Work to complete: Beginning with the first line below, please repeat the material exactly, ending with the line that includes "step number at".

### Study material ###

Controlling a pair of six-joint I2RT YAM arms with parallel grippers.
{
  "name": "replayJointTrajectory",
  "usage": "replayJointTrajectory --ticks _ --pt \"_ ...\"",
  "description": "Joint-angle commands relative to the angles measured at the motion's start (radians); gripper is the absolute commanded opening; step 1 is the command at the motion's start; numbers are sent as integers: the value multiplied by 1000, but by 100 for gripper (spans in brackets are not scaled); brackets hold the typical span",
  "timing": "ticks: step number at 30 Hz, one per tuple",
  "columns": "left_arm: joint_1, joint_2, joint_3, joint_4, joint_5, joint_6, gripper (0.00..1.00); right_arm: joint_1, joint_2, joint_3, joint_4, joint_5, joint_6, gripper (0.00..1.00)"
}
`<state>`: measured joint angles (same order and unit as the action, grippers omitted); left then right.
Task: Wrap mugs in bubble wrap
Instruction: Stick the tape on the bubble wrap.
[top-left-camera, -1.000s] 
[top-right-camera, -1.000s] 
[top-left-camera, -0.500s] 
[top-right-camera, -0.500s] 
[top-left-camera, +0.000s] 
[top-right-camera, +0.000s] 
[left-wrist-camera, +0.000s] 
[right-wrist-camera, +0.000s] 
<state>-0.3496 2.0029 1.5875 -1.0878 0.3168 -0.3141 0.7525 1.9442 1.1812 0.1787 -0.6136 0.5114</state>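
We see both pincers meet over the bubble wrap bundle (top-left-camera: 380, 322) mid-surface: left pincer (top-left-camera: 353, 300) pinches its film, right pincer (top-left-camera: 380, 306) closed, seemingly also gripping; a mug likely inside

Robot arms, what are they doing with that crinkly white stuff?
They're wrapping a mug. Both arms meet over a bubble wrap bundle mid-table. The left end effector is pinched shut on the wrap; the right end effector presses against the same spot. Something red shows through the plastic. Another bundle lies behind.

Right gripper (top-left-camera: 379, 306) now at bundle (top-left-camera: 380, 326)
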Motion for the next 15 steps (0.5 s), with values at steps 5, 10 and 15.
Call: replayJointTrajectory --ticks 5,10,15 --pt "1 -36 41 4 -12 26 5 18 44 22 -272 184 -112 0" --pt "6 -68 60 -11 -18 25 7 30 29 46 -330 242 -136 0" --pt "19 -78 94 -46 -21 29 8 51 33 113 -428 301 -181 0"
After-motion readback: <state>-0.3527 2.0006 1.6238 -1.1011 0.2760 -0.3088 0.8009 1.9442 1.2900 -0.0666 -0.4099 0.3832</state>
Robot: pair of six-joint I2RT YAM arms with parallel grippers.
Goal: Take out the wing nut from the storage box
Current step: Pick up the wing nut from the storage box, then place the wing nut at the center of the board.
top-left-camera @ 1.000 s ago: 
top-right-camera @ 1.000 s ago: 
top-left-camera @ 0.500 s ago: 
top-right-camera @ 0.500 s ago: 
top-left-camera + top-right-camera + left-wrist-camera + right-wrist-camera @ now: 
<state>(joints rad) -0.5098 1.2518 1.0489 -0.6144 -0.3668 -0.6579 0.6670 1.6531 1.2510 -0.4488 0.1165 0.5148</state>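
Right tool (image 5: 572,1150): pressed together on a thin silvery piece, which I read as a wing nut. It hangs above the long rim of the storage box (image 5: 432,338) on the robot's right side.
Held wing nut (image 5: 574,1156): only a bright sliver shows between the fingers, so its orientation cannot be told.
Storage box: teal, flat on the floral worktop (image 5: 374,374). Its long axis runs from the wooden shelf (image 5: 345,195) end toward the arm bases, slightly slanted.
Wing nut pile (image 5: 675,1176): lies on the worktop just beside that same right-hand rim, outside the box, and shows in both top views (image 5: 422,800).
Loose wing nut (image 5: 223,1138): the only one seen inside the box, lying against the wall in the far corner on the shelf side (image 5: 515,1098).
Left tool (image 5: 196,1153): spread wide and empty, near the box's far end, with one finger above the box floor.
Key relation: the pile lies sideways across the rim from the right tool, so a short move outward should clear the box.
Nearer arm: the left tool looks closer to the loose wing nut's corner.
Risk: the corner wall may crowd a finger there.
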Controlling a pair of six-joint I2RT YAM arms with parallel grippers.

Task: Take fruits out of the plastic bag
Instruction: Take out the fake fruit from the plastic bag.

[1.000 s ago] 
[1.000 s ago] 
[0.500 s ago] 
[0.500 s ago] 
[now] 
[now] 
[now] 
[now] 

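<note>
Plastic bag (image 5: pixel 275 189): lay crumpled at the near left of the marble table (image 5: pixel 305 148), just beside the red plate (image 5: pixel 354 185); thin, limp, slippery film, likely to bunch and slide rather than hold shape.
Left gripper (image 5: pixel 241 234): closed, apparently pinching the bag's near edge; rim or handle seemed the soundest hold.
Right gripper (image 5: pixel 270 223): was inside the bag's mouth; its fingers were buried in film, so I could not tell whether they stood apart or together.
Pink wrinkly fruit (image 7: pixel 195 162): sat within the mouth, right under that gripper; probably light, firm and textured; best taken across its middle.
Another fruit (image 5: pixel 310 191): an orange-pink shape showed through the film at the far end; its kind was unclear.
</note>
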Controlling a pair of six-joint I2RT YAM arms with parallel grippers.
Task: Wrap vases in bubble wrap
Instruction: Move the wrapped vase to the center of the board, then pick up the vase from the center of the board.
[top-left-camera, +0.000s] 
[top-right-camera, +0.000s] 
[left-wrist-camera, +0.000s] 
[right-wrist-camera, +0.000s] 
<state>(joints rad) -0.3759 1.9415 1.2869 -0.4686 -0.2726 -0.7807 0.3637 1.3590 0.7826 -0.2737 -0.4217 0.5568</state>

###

Result of the exercise:
Controlling a pair of six-joint I2RT YAM arms with parallel grippers.
{
  "name": "replayJointTrajectory",
  "usage": "replayJointTrajectory --ticks _ --pt \"_ ...\"",
  "description": "Joint-angle commands relative to the angles measured at the motion's start (radians); gripper is the absolute commanded opening; step 1 is the command at the motion's start; numbers are sent as integers: the value multiplied by 1000, but by 100 for gripper (spans in brackets are not scaled); brackets hold the typical span",
  "timing": "ticks: step number at 30 Hz, one per tuple",

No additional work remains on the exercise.